What is required:
Show every line of the data where the word "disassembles" can be found.

Data records:
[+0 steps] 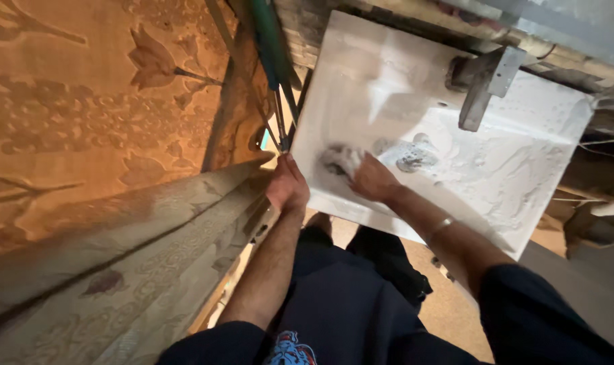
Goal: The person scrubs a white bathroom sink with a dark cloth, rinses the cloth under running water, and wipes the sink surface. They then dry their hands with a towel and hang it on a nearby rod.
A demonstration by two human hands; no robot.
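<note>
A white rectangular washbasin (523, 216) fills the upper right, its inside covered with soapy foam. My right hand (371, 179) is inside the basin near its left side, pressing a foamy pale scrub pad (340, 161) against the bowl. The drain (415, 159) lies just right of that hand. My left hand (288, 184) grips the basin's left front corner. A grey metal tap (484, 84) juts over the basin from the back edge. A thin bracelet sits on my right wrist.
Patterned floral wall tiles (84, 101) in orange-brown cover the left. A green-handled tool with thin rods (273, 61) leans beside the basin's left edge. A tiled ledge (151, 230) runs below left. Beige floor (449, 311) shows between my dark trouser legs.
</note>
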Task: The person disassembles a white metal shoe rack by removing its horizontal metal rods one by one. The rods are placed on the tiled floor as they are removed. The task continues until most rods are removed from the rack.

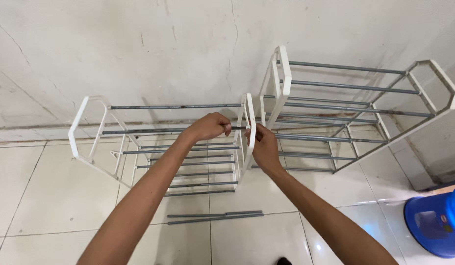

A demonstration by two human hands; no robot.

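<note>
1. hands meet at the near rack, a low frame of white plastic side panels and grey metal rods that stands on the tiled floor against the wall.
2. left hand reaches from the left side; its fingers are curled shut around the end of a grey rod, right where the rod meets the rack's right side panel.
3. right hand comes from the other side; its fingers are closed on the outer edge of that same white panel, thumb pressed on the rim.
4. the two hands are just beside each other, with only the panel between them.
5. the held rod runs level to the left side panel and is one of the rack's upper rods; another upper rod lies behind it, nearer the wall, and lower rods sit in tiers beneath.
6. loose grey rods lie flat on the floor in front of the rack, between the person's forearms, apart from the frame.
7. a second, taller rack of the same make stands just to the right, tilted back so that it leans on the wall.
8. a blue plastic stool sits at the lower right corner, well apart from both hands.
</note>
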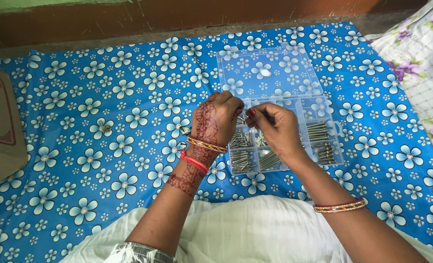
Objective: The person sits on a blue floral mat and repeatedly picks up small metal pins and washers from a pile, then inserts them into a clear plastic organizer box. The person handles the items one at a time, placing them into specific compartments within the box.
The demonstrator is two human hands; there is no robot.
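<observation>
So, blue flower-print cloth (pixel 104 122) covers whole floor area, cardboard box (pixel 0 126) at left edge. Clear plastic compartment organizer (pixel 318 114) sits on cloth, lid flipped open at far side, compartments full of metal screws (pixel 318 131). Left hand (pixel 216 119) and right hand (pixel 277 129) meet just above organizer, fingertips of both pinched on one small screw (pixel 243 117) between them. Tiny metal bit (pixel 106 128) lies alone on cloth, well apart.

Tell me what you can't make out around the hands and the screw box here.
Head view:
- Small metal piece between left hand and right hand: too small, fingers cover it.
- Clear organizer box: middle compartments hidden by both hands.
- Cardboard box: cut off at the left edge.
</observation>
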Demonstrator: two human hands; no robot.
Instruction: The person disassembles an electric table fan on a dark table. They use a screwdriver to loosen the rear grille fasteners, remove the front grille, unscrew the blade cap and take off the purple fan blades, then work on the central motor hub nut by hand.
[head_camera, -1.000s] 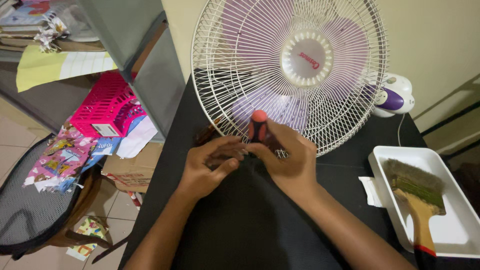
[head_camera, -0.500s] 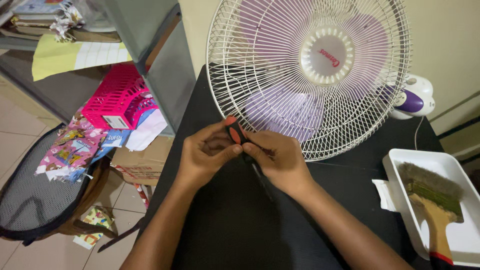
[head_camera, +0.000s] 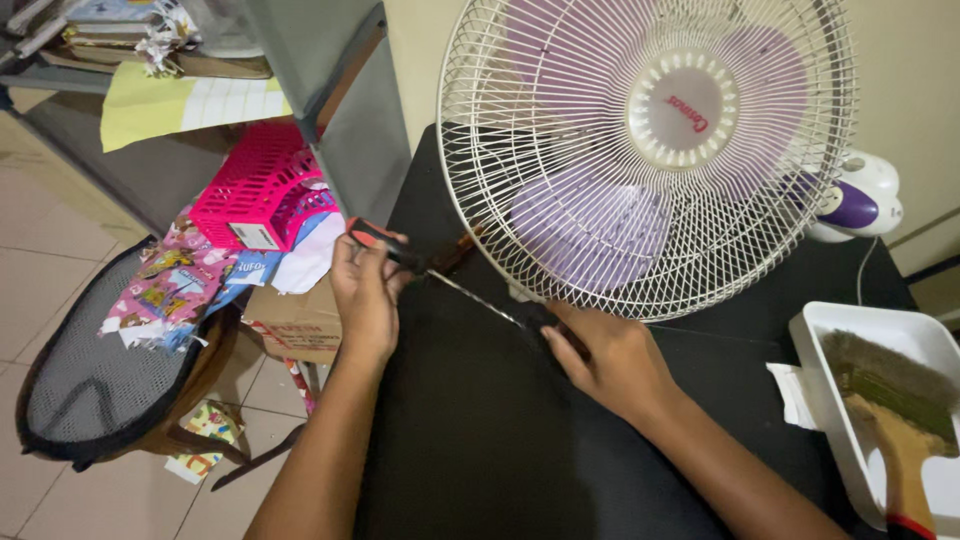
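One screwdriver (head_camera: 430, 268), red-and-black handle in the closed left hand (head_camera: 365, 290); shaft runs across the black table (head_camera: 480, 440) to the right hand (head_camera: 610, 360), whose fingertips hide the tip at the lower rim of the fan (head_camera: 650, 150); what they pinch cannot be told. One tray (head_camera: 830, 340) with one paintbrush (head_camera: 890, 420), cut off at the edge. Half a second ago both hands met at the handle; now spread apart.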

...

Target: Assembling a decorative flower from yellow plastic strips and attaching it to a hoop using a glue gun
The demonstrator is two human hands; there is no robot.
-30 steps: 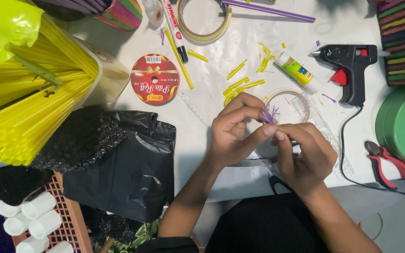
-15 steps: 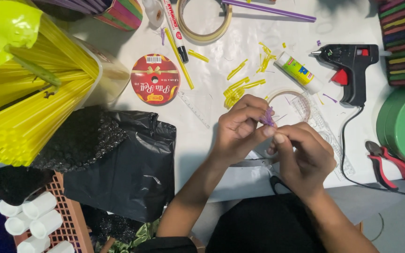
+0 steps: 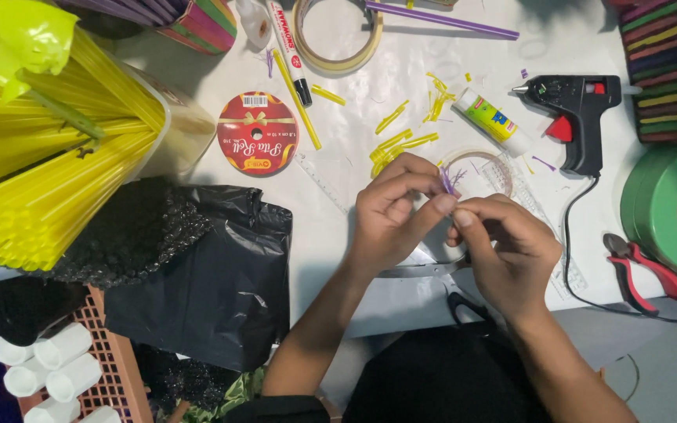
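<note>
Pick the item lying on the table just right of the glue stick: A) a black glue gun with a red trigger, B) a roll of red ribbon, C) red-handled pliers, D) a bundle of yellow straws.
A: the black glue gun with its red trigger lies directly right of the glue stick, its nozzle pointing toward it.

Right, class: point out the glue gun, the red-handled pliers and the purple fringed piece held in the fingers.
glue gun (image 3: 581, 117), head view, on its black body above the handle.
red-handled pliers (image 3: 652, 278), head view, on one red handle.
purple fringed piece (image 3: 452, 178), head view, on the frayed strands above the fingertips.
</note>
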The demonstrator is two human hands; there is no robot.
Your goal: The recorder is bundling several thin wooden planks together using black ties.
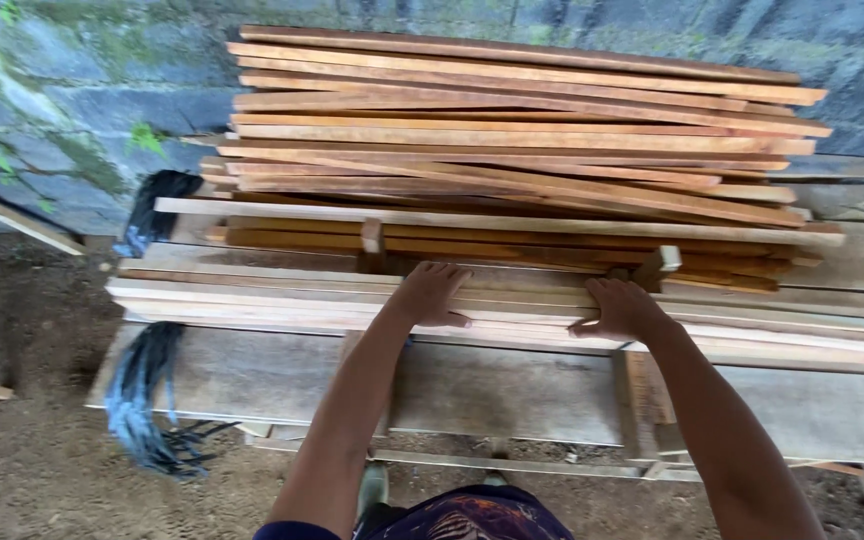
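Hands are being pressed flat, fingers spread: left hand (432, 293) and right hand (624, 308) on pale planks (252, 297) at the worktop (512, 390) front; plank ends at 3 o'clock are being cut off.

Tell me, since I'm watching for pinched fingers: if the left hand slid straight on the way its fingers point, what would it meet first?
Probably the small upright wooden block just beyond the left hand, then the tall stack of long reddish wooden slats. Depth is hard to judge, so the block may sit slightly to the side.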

Problem solution:
Task: The person disassembles a white metal shoe rack by removing its horizontal metal rods one by one. The rods are placed on the tiled floor as they are removed. The task continues until most rods are removed from the rack.
Instruction: The person disassembles an electric table fan on a dark table. They use a screwdriver to loosen the rear grille fasteners, remove the front grille, unscrew the blade cap and take off the purple fan blades, then work on the central motor hub nut by hand.

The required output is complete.